**EXERCISE AIM**
Lines in which "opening" appears should be pulled from the data below.

[COLLECTED MATERIAL Boundary: Start]

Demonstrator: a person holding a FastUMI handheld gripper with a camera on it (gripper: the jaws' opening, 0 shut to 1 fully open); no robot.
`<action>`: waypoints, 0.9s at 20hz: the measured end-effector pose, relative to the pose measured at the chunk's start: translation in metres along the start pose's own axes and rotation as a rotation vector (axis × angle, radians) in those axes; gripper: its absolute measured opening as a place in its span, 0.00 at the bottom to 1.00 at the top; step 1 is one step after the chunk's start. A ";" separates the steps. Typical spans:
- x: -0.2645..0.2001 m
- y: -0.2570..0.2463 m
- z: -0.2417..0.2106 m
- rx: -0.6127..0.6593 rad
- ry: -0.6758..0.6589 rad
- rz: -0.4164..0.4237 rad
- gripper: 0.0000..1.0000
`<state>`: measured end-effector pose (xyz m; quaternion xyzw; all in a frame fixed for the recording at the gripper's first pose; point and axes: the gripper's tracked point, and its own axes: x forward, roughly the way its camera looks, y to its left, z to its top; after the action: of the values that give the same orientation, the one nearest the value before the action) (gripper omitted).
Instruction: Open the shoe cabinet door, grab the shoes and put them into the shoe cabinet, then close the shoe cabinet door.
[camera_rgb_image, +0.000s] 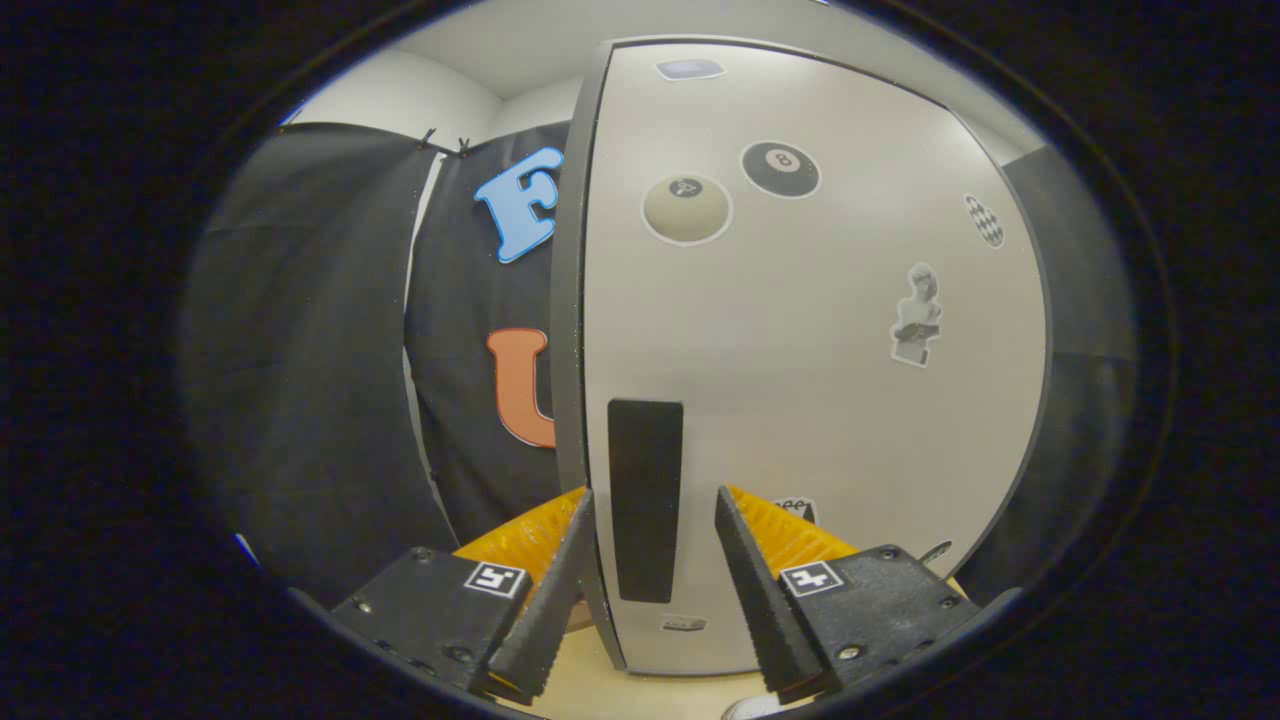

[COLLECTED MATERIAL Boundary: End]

**SOLVED EXERCISE**
Demonstrator: a person holding a FastUMI handheld gripper with a camera on it (gripper: the jaws' opening, 0 shut to 1 fully open); no robot.
`<action>`: waypoints, 0.9s at 20hz: the measured end-effector pose, relative to the pose measured at the chunk's start: translation in metres along the start pose's own axes and rotation as a rotation vector (axis × angle, radians) in those axes; gripper: its absolute measured opening as a place in its span, 0.00 at the bottom to 1.00 at the top; step 1 is one step after the chunk's start. A ";" separates the steps. Typical spans:

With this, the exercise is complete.